AD
AD
Farming gaming slang meaning definition 2026

Farming - Gaming Slang Meaning & Origin 2026

slang
Updated Jul 18, 2026 3 min read

Quick Definition

Grinding resources and experience through repetitive combat

Socio-Cultural Gain

Farming is gaming’s most honest activity. There’s no hidden mechanic, no secret technique — just time and repetition. Players who farm well are methodical and patient, two traits that translate to success in virtually every competitive game. In MOBAs, the player who farms better in the early game usually dominates the late game, making farming one of the highest-impact low-skill activities.

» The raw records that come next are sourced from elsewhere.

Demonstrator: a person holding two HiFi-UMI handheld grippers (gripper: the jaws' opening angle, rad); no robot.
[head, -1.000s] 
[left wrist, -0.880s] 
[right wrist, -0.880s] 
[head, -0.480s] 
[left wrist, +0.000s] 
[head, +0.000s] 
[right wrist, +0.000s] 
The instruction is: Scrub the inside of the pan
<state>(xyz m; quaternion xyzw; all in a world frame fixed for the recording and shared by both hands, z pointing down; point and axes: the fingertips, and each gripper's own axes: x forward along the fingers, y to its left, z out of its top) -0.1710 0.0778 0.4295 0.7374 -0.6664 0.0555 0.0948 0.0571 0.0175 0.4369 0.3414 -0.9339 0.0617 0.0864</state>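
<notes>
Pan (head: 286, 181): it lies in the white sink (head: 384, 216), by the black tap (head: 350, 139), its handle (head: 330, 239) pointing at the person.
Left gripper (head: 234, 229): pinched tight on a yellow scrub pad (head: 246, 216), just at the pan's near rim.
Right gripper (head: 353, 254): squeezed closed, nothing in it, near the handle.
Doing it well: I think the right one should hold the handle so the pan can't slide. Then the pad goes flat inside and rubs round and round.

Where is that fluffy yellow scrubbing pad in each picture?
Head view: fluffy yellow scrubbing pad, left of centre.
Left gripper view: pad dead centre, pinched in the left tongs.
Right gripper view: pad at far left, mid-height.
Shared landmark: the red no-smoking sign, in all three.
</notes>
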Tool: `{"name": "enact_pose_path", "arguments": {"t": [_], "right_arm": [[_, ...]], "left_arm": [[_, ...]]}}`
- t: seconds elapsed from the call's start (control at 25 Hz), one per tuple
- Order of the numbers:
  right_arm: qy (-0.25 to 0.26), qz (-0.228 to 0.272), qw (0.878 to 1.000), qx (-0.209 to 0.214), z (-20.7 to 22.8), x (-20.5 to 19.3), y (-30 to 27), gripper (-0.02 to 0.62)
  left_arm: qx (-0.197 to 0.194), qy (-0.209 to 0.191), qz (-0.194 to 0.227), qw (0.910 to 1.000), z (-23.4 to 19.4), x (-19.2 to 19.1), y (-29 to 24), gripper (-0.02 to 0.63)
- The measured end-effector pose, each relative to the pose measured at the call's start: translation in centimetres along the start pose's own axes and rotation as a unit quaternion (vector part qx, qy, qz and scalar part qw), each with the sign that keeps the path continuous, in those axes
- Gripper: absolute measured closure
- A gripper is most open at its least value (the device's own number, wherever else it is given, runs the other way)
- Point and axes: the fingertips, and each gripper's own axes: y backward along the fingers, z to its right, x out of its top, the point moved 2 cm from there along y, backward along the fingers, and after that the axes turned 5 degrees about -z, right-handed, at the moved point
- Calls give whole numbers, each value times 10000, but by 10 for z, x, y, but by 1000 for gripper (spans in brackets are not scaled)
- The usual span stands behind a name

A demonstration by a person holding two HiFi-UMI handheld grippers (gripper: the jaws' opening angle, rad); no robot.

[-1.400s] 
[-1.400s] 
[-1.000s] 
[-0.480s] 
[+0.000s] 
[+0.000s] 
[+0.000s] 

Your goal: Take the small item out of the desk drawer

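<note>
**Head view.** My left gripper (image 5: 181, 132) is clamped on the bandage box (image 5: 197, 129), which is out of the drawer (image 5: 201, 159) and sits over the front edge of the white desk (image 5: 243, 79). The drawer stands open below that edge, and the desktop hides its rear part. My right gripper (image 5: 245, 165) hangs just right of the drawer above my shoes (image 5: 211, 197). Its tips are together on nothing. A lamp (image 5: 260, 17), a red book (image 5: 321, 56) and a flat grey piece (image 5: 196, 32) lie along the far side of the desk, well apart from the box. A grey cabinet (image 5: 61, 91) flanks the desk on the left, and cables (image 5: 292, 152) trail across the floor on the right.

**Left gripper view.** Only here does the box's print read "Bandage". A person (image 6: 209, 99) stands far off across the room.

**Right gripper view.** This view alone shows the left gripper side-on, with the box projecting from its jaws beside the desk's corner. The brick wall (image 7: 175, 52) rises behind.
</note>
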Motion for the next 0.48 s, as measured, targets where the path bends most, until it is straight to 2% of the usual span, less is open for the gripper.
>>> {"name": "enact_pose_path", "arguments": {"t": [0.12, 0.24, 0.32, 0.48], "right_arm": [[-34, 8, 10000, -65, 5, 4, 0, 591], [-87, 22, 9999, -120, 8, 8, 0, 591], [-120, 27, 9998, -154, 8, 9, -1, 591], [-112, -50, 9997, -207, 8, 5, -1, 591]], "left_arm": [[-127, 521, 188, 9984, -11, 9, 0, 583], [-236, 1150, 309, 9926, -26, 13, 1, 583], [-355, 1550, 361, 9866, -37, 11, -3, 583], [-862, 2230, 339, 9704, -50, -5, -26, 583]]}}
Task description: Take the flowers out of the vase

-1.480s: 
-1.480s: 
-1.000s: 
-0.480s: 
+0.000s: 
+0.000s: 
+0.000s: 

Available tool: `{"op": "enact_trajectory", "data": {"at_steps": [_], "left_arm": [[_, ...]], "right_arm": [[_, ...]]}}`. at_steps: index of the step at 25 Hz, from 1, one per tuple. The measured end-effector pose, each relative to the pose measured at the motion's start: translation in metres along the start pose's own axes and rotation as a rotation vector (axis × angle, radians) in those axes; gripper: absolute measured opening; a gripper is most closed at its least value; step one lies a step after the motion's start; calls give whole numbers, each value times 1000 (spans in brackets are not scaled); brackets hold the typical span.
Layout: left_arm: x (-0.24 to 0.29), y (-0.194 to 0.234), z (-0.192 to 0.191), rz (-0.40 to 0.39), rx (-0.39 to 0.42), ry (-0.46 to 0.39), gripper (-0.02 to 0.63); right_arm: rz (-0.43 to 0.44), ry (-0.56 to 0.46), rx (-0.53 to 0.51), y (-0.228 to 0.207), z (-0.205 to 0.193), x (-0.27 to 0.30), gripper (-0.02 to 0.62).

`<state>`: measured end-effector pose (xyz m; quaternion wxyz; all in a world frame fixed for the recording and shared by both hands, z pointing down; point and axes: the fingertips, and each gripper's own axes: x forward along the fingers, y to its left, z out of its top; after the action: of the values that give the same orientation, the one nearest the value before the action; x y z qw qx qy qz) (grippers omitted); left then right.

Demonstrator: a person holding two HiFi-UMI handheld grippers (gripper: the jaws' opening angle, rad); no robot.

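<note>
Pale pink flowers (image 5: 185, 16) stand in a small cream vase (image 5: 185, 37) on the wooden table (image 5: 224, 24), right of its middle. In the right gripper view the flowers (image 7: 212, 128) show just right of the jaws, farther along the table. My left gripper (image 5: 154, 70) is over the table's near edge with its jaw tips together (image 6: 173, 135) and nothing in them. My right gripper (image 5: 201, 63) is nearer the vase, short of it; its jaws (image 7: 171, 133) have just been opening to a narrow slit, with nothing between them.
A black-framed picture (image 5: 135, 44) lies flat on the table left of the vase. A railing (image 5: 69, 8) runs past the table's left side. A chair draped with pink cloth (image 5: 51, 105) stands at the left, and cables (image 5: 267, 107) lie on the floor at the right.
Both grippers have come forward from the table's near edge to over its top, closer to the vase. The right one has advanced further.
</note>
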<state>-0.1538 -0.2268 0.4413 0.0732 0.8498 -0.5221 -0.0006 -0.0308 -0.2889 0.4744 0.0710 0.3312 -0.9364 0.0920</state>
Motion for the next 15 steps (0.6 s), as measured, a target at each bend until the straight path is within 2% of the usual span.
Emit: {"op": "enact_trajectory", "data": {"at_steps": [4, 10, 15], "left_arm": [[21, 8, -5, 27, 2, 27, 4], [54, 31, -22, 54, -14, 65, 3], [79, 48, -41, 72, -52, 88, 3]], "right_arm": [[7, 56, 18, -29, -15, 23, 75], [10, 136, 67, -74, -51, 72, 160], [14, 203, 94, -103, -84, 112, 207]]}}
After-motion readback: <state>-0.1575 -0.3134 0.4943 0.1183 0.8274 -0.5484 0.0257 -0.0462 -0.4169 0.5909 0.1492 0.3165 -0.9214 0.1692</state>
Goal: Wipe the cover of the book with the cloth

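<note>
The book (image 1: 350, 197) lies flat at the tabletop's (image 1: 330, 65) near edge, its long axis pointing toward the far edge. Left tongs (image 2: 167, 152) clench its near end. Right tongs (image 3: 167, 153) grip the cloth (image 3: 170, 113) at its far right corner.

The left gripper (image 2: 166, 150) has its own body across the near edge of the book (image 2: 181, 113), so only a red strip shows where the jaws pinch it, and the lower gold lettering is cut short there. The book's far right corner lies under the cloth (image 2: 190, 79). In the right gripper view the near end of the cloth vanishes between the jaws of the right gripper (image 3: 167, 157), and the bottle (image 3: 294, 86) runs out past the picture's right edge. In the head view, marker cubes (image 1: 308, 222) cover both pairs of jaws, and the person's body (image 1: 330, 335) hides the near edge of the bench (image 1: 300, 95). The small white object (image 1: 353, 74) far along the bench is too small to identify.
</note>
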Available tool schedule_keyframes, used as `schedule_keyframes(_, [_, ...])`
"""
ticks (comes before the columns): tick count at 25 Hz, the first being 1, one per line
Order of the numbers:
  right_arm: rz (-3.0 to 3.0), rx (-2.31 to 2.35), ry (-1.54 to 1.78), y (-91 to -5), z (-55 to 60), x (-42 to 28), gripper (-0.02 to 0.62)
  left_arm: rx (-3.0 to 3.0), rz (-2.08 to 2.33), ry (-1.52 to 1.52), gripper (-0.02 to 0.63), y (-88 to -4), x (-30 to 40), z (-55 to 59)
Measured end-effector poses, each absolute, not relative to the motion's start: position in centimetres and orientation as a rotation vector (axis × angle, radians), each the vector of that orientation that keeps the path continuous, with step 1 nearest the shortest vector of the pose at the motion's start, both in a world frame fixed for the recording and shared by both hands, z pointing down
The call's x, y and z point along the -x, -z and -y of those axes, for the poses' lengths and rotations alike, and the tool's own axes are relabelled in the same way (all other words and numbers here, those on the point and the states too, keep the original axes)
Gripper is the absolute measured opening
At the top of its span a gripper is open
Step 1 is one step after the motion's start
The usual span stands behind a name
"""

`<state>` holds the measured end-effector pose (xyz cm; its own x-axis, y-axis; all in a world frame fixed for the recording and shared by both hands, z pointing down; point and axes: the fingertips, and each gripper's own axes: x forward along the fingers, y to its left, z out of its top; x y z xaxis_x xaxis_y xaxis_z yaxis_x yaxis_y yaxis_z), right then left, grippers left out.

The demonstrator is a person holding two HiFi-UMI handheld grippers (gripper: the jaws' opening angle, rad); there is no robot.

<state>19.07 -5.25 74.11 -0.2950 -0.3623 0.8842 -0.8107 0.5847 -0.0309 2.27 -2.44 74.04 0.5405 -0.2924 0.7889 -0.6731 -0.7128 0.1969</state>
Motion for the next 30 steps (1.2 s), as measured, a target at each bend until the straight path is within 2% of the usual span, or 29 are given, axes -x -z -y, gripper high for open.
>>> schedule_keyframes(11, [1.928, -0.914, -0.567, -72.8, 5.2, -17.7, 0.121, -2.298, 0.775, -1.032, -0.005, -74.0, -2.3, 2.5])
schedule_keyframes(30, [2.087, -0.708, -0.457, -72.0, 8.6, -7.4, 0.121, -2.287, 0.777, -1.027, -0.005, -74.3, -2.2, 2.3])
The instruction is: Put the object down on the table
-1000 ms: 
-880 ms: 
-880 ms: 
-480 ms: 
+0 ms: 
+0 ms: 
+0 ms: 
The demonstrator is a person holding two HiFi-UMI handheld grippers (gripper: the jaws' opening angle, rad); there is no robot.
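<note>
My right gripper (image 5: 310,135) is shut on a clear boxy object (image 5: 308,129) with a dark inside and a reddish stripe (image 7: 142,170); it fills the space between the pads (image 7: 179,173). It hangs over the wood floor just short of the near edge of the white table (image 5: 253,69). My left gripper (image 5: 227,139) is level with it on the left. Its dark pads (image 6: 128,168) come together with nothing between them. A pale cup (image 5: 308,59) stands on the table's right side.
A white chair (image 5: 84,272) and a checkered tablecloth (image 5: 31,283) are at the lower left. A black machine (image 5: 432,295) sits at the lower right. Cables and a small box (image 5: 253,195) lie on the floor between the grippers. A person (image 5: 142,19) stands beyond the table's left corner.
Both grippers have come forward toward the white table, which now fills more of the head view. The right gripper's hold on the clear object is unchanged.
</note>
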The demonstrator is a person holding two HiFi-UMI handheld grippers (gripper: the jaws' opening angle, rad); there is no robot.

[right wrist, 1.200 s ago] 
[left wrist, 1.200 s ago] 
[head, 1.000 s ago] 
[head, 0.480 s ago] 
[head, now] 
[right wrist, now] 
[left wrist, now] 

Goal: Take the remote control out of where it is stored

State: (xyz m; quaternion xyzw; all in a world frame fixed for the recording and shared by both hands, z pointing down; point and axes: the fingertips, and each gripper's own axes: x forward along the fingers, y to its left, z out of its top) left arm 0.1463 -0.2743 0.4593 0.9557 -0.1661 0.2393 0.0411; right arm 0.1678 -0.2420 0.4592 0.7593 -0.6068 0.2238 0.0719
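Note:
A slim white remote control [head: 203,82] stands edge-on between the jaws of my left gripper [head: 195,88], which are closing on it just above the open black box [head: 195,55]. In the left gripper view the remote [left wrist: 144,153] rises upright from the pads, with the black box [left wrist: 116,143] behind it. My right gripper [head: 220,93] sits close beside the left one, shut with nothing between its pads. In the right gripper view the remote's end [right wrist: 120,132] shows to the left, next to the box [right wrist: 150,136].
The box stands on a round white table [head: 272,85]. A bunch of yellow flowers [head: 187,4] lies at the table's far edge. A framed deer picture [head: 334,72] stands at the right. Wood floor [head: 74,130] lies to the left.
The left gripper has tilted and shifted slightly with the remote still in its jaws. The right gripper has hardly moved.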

The term also reflects gaming’s agricultural metaphor. “Farming” implies cultivation and harvest — you’re planting seeds (killing enemies in a route) and reaping rewards (gold and experience). This metaphor extends to “farming routes” (optimal paths through game areas) and “farming efficiency” (maximizing resources per minute). It’s one of the few gaming terms that sounds productive rather than destructive.

Trajectory & Chronology

Farming as a gaming term emerged from early RPGs in the 1980s. In games like Ultima and Wizardry, players discovered that certain areas had respawning enemies that could be killed repeatedly for experience points and gold. This was technically an exploit of the game’s respawn system, but it became standard practice because it was the most efficient way to level up.

The term solidified in MMORPGs of the late 1990s and early 2000s. In EverQuest and World of Warcraft, “farming” described any repetitive activity done for resources — killing mobs for crafting materials, running dungeons for specific loot drops, or completing repeatable quests for gold. The term’s agricultural origin was apt: just like real farming, it was repetitive, time-consuming, and necessary for progression.

MOBAs redefined farming in the late 2000s. In League of Legends and Dota 2, “farming” specifically means killing AI-controlled minions (creeps) for gold. This form of farming became a competitive skill — last-hitting minions at the exact moment they die to maximize gold income. Professional players measure their “CS per minute” (creep score) as a key performance metric.

By 2026, farming exists in virtually every game genre with progression systems. Battle royales have farming for materials. Survival games have farming for resources. Even FPS games have farming for weapon unlocks. The term has become so universal that “farming simulator” now describes both the actual agricultural game series and any game with heavy resource grinding.

GEBILAOWANG: Farming is the gaming equivalent of going to the gym. Nobody enjoys the reps, but everyone wants the results.

High-Fidelity Contextual Dialogues

Scene: League of Legends laning phase

ADC: “Their ADC has 80 CS and I have 50, what am I doing wrong?” Support: “You’re fighting too much. Stop trading and just farm” ADC: “But we can kill them” Support: “You don’t need kills if you farm well. 15 CS = 1 kill in gold”


Scene: Discord, planning a farming session

Alex: “Wanna farm the new dungeon for the legendary drop?” Jordan: “How long does it take?” Alex: “About 5 minutes per run, 1% drop rate” Jordan: “So 500 minutes on average? That’s 8 hours” Alex: “That’s why they call it farming and not shopping”


Scene: World of Warcraft guild chat

Player1: “Anyone want to farm mount runs?” Player2: “Which mount?” Player1: “Invincible, still don’t have it after 300 runs” Player3: “300? That’s not farming, that’s a commitment issue”

FAQ

Q1: What’s the difference between farming and grinding?

They’re very similar and often used interchangeably, but there’s a subtle distinction. “Farming” usually implies a specific goal — you’re farming for a specific item, gold amount, or resource. “Grinding” is more general — it describes any repetitive activity for progression, even without a specific target. “I’m farming the legendary sword” is specific. “I’m grinding levels” is general. Most gamers don’t distinguish between them in casual conversation.

Q2: Is farming necessary or can you skip it?

In most games, farming is essentially mandatory if you want to be competitive. In MOBAs, the team that farms better almost always wins the late game because gold and experience advantages compound over time. In RPGs, farming is literally how you level up and get better gear. Some games try to minimize farming (“catch-up mechanics” that help behind players), but none eliminate it entirely because progression is a core part of what makes games engaging.

Q3: How do you farm efficiently?

The key to efficient farming is minimizing downtime. In MOBAs, this means never missing minion kills and farming jungle camps between waves. In MMOs, it means learning optimal routes that minimize travel time between respawning enemies. In general: kill, move, kill, move — every second not dealing damage is a second wasted. Professional farmers in games track their “per hour” rates and optimize every aspect of their routine.